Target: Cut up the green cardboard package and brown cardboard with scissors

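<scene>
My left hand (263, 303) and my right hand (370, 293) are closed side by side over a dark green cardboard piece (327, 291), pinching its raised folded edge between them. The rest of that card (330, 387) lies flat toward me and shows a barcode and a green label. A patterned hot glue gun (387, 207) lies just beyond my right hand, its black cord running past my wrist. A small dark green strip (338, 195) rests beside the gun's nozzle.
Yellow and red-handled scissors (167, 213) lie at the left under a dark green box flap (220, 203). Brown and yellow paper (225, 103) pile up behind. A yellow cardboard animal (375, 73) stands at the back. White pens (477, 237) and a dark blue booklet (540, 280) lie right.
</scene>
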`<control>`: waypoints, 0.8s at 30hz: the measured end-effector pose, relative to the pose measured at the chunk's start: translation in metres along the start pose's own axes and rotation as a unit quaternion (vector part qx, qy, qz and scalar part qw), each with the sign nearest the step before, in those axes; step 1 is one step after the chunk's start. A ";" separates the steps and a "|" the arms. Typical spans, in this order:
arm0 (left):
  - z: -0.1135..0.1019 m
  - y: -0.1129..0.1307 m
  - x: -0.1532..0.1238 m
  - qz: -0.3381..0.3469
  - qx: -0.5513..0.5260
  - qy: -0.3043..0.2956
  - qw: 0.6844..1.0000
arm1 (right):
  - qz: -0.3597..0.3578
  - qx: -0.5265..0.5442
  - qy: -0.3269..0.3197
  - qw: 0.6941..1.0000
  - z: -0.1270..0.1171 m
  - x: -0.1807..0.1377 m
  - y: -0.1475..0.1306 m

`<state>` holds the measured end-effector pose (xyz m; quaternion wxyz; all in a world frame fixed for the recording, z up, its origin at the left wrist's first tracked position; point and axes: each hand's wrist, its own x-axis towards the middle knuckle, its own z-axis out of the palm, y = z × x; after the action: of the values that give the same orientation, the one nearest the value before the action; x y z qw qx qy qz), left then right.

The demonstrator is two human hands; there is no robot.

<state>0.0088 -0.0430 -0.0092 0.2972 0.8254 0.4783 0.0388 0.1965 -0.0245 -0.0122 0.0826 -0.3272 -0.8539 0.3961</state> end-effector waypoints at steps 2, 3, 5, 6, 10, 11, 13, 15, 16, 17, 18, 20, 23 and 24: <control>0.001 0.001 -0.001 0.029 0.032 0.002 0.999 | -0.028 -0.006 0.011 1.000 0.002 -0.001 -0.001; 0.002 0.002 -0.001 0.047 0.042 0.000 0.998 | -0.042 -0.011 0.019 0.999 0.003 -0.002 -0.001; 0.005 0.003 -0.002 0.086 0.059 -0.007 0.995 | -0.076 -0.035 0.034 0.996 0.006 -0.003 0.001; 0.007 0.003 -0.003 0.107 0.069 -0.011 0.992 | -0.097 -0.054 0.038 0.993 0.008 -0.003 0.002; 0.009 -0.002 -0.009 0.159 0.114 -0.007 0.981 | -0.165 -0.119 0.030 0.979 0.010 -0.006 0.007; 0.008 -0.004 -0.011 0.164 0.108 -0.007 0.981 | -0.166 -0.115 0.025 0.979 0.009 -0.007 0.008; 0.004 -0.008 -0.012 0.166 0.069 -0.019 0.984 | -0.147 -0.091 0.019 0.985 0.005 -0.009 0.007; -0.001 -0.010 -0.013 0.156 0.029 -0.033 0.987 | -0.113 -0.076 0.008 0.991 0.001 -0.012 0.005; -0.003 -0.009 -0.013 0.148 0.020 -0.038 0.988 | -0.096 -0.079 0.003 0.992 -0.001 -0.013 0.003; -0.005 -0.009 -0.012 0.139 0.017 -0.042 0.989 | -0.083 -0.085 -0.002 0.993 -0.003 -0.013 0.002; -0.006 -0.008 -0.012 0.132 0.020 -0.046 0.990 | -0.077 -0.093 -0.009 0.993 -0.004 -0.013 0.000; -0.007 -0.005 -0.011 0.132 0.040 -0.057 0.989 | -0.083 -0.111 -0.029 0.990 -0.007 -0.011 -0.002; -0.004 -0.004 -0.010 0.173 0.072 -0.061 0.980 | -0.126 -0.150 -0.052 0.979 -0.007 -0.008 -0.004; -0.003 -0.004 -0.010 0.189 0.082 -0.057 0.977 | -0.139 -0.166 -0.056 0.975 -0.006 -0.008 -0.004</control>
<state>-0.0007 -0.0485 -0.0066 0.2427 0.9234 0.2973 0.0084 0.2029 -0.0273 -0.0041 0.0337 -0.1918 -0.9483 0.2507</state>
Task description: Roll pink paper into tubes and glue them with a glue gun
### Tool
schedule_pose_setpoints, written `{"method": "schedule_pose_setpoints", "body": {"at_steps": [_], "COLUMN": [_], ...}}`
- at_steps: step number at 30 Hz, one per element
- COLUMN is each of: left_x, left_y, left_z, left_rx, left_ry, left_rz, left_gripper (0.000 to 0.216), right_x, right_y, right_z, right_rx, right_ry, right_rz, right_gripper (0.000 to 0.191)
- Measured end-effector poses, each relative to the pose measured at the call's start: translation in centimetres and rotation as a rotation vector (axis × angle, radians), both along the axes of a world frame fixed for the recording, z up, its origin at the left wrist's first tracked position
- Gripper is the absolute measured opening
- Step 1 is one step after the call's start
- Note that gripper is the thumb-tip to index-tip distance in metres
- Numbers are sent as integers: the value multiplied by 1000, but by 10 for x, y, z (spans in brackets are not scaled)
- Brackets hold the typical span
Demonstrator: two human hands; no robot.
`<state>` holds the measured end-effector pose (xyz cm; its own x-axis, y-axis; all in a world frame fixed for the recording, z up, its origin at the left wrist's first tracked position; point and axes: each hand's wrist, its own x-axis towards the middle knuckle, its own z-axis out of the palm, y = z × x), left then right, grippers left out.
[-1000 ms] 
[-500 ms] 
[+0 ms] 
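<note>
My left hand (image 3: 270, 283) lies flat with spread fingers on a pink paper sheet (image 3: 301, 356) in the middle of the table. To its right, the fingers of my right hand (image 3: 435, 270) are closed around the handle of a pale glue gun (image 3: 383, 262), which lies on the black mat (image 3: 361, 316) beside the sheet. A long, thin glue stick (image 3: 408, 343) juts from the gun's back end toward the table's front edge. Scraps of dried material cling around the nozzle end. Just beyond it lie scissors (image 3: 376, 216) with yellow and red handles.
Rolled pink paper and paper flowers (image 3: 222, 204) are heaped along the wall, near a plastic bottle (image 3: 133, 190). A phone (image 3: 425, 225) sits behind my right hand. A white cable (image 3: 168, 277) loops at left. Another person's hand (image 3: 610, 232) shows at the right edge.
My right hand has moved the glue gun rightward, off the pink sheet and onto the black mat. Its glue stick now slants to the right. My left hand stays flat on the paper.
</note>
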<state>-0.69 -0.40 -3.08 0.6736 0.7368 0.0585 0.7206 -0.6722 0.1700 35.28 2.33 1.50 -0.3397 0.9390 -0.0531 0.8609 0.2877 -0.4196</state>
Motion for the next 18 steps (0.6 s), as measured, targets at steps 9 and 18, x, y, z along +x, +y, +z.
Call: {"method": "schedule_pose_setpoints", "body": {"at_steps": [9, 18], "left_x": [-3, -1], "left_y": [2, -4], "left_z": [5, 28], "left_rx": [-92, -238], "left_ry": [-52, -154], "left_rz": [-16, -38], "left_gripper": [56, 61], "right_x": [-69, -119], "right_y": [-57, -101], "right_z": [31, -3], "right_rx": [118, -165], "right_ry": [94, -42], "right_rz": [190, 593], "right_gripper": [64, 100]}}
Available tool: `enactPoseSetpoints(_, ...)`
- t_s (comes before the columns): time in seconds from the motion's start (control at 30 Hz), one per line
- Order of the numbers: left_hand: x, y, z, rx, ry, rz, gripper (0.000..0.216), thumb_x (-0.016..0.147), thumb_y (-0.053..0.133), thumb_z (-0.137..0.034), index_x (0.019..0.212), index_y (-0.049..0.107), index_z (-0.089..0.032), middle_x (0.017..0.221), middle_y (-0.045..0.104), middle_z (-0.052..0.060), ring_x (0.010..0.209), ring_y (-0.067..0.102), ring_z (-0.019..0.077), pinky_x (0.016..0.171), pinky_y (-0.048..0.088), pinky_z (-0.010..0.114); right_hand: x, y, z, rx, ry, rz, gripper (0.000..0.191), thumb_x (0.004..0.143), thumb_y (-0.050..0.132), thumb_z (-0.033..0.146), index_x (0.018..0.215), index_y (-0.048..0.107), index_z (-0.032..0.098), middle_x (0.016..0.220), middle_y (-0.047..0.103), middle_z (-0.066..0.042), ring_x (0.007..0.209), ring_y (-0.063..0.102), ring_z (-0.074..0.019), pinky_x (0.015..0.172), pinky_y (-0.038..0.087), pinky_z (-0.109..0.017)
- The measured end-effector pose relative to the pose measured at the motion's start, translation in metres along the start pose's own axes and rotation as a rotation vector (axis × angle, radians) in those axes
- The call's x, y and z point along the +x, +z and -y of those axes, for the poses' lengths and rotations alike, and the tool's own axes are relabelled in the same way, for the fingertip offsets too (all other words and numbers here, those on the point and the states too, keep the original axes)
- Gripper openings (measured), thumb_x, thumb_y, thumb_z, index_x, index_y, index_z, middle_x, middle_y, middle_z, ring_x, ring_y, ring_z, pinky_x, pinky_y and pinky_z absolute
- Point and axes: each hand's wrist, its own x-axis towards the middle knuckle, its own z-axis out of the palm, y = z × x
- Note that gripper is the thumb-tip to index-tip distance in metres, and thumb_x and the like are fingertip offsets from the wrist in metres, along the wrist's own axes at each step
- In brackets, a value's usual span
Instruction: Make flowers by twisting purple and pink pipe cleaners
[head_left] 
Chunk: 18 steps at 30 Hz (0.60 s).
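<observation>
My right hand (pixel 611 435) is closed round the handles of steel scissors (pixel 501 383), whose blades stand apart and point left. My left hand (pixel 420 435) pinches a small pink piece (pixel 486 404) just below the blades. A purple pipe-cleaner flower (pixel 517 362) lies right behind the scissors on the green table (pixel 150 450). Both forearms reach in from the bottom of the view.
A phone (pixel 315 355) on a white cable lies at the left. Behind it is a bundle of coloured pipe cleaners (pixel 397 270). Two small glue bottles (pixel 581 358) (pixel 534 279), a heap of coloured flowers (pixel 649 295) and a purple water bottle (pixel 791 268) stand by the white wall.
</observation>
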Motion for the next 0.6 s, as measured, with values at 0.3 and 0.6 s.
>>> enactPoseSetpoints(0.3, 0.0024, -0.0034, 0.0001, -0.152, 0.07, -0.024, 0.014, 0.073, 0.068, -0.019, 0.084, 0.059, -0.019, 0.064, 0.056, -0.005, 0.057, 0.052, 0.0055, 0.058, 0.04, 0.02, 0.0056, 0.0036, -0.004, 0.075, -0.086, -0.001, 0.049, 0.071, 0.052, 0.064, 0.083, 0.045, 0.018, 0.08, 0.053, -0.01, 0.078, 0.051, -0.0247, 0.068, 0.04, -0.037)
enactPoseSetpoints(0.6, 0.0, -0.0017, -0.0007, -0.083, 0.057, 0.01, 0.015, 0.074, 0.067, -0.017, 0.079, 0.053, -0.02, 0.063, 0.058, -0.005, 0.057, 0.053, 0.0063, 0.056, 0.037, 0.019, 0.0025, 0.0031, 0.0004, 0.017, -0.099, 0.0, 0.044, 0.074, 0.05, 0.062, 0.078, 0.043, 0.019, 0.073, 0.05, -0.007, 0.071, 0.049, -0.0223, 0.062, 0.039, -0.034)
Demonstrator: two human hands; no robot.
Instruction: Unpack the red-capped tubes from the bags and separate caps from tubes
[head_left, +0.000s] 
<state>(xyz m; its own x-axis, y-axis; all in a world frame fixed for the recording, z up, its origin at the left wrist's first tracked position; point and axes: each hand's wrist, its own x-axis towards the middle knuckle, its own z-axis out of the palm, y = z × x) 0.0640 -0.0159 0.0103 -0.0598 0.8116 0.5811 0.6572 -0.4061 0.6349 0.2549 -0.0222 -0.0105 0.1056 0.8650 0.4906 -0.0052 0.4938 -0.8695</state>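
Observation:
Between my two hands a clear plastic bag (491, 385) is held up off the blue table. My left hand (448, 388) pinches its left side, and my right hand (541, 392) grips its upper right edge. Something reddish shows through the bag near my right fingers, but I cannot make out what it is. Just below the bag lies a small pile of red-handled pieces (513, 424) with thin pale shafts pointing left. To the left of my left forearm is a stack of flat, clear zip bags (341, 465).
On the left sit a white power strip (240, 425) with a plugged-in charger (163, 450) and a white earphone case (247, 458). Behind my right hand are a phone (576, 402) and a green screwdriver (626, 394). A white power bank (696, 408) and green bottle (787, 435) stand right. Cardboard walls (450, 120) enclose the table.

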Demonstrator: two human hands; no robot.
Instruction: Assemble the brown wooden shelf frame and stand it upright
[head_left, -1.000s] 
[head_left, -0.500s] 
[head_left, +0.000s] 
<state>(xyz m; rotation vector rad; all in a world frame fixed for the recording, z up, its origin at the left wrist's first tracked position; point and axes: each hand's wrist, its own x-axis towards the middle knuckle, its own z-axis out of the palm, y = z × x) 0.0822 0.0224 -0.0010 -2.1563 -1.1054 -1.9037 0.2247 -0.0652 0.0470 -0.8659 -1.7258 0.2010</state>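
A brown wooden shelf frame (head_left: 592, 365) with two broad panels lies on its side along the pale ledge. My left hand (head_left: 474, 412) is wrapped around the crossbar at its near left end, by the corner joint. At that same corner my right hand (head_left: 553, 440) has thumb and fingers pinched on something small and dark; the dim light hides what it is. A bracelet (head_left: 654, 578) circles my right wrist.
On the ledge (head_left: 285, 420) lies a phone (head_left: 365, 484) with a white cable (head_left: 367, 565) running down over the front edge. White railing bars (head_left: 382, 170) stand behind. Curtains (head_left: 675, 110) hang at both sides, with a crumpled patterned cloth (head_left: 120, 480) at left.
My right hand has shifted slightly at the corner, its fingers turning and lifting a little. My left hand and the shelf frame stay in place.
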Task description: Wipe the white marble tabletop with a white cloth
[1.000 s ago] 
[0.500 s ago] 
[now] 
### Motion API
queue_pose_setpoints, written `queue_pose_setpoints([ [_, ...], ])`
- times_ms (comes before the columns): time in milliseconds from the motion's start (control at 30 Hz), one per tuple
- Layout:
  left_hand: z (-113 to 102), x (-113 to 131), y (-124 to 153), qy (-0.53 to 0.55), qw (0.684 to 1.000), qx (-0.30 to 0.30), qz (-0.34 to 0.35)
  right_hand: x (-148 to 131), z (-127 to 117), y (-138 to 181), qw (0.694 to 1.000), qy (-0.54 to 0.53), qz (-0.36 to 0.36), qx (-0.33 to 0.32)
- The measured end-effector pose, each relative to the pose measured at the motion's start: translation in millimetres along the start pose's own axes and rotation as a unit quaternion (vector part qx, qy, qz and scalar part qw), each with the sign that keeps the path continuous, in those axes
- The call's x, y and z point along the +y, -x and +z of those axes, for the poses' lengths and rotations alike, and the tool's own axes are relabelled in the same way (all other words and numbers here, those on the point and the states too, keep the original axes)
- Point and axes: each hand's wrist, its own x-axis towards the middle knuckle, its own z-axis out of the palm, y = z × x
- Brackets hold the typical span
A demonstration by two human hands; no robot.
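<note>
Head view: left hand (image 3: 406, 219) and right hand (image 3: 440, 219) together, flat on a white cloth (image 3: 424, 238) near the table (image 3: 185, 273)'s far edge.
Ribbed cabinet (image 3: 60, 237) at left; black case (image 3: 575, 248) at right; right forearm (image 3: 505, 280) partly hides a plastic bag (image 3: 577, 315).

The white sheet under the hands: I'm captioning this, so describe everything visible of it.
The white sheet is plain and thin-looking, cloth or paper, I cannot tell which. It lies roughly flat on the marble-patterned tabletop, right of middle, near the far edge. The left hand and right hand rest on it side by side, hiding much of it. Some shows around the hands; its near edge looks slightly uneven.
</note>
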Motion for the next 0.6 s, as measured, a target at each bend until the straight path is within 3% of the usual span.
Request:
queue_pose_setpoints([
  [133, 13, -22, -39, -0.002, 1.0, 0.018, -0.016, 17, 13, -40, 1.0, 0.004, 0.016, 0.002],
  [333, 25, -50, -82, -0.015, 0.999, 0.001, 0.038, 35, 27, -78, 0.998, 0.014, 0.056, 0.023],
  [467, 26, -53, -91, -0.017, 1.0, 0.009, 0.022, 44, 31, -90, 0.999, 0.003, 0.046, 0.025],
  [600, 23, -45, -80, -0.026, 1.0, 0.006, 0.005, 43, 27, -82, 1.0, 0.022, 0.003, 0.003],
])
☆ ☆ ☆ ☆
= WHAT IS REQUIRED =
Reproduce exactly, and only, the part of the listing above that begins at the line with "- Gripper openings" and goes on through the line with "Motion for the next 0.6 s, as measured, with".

= ANSWER BOX =
- Gripper openings (measured), thumb_x, thumb_y, thumb_z, index_x, index_y, index_z, middle_x, middle_y, middle_z, ring_x, ring_y, ring_z, pinky_x, pinky_y and pinky_z absolute
- Point and axes: each hand's wrist, its own x-axis towards the middle knuckle, its own z-axis out of the palm, y = z × x
- Note that gripper is the thumb-tip to index-tip distance in metres, and thumb_x and the like are fingertip offsets from the wrist in metres, along the wrist's own axes at each step
- In brackets, a value's usual span
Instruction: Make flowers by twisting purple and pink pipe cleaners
[head_left] 
Chunk: 18 steps at 30 Hz (0.60 s).
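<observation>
My right hand (pixel 611 435) is closed round the handles of steel scissors (pixel 501 383), whose blades stand apart and point left. My left hand (pixel 420 435) pinches a small pink piece (pixel 486 404) just below the blades. A purple pipe-cleaner flower (pixel 517 362) lies right behind the scissors on the green table (pixel 150 450). Both forearms reach in from the bottom of the view.
A phone (pixel 315 355) on a white cable lies at the left. Behind it is a bundle of coloured pipe cleaners (pixel 397 270). Two small glue bottles (pixel 581 358) (pixel 534 279), a heap of coloured flowers (pixel 649 295) and a purple water bottle (pixel 791 268) stand by the white wall.
</observation>
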Motion for the next 0.6 s, as measured, with values at 0.3 and 0.6 s.

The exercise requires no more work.